Task goal. Filter on the word "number": copy each matching line from the listing below.
[[ Supplied material open ]]
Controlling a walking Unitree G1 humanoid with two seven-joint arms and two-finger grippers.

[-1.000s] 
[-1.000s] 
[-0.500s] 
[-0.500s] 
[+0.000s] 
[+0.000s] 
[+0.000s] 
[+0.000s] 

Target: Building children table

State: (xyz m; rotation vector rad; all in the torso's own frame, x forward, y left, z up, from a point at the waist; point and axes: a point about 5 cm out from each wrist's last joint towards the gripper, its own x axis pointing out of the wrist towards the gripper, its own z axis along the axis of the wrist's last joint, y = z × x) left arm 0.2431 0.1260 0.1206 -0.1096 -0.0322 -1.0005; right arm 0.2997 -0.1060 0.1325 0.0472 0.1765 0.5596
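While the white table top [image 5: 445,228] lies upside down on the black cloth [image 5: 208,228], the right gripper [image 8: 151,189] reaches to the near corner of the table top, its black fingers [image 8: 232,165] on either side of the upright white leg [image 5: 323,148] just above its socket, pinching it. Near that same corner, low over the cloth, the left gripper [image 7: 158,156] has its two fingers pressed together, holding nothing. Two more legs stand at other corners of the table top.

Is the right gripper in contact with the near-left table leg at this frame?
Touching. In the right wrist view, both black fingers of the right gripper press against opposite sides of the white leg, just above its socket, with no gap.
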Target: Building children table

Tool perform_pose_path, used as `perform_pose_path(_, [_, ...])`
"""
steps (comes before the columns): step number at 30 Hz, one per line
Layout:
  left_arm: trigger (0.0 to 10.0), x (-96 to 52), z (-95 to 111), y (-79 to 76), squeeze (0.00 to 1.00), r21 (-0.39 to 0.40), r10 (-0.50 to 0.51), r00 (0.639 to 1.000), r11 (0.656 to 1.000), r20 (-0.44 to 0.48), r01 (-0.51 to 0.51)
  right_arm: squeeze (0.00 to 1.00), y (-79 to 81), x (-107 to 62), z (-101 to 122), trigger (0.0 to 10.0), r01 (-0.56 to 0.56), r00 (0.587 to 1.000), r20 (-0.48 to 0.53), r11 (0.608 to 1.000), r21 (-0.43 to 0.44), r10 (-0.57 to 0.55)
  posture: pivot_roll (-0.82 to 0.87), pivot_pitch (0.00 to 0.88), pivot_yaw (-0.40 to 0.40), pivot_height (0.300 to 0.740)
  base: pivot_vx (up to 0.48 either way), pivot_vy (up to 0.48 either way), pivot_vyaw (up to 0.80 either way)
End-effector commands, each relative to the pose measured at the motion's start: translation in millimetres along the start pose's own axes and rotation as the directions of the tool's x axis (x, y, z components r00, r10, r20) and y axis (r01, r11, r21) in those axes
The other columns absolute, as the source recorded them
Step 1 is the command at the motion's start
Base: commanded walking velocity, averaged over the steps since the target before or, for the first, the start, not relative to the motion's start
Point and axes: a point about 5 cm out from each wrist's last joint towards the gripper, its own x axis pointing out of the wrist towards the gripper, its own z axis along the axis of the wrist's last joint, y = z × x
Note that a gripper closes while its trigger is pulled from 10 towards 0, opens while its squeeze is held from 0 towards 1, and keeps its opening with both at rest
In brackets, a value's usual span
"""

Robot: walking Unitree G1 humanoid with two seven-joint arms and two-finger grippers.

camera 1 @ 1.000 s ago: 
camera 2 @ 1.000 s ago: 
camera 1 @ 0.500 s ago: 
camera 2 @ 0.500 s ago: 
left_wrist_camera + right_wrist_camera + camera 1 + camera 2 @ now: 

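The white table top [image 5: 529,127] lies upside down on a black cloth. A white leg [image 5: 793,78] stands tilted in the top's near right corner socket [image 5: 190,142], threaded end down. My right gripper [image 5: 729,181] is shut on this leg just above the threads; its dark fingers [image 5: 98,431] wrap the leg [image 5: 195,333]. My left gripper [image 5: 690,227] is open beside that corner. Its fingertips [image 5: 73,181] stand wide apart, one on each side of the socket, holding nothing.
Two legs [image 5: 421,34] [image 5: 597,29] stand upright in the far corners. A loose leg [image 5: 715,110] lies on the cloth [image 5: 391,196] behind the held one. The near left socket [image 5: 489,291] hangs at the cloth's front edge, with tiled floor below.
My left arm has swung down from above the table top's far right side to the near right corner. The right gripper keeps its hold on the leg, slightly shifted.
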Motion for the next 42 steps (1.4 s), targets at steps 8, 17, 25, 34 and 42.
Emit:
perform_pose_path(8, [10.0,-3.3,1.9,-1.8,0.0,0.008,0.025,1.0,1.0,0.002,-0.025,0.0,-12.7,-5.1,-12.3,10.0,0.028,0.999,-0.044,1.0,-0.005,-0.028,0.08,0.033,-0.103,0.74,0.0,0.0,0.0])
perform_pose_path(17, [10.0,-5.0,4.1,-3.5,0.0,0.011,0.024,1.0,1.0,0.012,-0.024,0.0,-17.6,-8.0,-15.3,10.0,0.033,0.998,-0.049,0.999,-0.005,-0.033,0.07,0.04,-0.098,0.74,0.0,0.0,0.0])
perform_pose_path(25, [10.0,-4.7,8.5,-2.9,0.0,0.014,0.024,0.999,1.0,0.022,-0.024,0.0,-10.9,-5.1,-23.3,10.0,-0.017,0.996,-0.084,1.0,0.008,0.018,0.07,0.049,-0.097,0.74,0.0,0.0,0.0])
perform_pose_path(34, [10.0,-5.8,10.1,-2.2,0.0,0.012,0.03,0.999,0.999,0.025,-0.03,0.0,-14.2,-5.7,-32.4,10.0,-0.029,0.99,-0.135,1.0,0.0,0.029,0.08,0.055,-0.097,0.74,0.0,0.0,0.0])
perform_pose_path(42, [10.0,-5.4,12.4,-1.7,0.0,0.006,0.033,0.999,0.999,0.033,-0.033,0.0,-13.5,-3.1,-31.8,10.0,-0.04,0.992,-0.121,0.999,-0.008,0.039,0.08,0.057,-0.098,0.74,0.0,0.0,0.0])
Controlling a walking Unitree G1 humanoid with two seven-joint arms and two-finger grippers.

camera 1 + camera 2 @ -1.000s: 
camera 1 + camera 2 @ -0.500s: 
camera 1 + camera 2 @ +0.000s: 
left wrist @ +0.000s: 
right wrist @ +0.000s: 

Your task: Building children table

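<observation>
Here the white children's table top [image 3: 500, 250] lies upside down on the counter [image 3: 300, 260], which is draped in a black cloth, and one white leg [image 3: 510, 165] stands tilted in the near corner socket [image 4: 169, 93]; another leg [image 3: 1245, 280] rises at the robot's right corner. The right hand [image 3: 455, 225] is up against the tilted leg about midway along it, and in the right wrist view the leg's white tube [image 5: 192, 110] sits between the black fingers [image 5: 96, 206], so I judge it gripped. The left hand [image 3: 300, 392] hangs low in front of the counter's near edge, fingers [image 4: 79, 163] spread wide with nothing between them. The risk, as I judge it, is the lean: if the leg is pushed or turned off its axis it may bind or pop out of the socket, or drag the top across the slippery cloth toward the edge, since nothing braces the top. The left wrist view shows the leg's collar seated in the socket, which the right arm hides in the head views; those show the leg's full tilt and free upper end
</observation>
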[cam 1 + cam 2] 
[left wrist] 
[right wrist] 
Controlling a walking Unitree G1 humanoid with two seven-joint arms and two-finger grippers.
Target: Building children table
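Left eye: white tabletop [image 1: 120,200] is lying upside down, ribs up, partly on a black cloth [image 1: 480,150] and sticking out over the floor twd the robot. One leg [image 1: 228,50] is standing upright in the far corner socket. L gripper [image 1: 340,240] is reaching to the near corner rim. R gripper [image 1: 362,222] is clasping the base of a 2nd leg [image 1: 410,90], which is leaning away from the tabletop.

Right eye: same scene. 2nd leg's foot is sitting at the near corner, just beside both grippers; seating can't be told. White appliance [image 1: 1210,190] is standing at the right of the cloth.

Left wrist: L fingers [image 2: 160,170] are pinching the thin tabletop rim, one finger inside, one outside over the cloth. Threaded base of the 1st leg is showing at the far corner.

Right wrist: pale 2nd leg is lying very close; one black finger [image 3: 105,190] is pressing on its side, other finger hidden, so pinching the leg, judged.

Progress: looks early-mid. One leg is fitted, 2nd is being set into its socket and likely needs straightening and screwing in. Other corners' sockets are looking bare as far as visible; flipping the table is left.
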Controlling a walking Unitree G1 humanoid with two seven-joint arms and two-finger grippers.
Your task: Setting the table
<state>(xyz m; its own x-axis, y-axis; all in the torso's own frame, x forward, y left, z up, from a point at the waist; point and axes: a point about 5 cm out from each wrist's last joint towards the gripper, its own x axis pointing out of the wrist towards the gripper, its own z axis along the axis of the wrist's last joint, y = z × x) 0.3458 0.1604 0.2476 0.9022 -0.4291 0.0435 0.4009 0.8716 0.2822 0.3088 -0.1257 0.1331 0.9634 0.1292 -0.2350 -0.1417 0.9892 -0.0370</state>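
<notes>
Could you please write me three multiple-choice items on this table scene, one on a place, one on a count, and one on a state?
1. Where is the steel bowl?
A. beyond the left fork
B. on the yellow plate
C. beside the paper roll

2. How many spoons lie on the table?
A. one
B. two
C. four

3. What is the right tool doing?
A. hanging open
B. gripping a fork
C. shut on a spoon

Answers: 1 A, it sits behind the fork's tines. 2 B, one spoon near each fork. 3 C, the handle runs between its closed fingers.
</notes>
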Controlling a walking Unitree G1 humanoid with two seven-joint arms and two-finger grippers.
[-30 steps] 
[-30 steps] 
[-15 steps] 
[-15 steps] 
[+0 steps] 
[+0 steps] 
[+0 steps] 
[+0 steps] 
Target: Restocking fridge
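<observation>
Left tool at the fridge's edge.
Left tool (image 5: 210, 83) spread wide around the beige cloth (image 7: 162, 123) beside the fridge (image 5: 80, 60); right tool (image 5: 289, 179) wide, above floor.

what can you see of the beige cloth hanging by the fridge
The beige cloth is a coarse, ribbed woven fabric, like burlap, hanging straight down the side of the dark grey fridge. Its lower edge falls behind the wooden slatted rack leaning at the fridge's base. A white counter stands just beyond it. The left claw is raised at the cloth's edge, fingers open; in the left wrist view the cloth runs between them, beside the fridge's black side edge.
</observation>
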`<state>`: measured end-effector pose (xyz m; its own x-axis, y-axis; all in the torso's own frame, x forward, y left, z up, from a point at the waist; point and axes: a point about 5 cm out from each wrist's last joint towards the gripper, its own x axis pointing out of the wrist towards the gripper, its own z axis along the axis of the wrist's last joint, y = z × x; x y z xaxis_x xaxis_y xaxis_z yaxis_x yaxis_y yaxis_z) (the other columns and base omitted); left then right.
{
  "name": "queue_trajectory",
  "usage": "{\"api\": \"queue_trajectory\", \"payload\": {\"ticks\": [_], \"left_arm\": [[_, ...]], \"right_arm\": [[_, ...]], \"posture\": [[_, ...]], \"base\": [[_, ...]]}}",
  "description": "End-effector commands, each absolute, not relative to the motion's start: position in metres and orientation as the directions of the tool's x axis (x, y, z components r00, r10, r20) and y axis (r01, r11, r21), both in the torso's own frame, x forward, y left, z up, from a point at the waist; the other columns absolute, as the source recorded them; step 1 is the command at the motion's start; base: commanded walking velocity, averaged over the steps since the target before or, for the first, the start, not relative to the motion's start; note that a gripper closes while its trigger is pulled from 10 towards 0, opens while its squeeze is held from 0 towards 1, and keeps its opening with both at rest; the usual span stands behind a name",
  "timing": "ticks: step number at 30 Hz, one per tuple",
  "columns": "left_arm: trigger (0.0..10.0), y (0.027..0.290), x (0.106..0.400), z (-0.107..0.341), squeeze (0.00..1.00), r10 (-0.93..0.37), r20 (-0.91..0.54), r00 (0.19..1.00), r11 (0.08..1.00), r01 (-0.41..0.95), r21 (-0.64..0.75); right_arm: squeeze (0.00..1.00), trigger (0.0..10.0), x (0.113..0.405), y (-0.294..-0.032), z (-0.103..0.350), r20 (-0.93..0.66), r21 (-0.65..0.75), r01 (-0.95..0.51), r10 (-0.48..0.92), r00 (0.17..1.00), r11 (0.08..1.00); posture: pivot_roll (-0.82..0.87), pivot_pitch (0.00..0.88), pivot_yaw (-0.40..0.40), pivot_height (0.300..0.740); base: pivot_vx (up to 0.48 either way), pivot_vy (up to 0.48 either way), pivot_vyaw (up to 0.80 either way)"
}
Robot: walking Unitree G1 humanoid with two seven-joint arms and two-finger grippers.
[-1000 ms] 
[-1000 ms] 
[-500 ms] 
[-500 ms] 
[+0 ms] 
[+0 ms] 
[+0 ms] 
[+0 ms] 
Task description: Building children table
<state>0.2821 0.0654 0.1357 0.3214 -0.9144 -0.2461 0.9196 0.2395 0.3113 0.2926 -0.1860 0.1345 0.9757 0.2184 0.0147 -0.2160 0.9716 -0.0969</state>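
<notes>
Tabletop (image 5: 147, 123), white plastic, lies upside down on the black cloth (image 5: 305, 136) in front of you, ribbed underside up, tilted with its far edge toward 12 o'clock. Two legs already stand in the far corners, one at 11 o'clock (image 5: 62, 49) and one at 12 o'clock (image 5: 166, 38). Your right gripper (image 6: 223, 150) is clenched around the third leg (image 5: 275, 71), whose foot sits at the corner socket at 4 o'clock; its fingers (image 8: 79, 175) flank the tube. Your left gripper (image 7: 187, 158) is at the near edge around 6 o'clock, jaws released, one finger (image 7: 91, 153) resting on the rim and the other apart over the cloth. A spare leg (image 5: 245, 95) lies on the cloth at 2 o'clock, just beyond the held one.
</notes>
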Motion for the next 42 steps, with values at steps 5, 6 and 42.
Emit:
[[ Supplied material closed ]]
Your solution.
steps (comes before the columns): step number at 30 Hz, one per line
  "timing": "ticks: step number at 30 Hz, one per tuple",

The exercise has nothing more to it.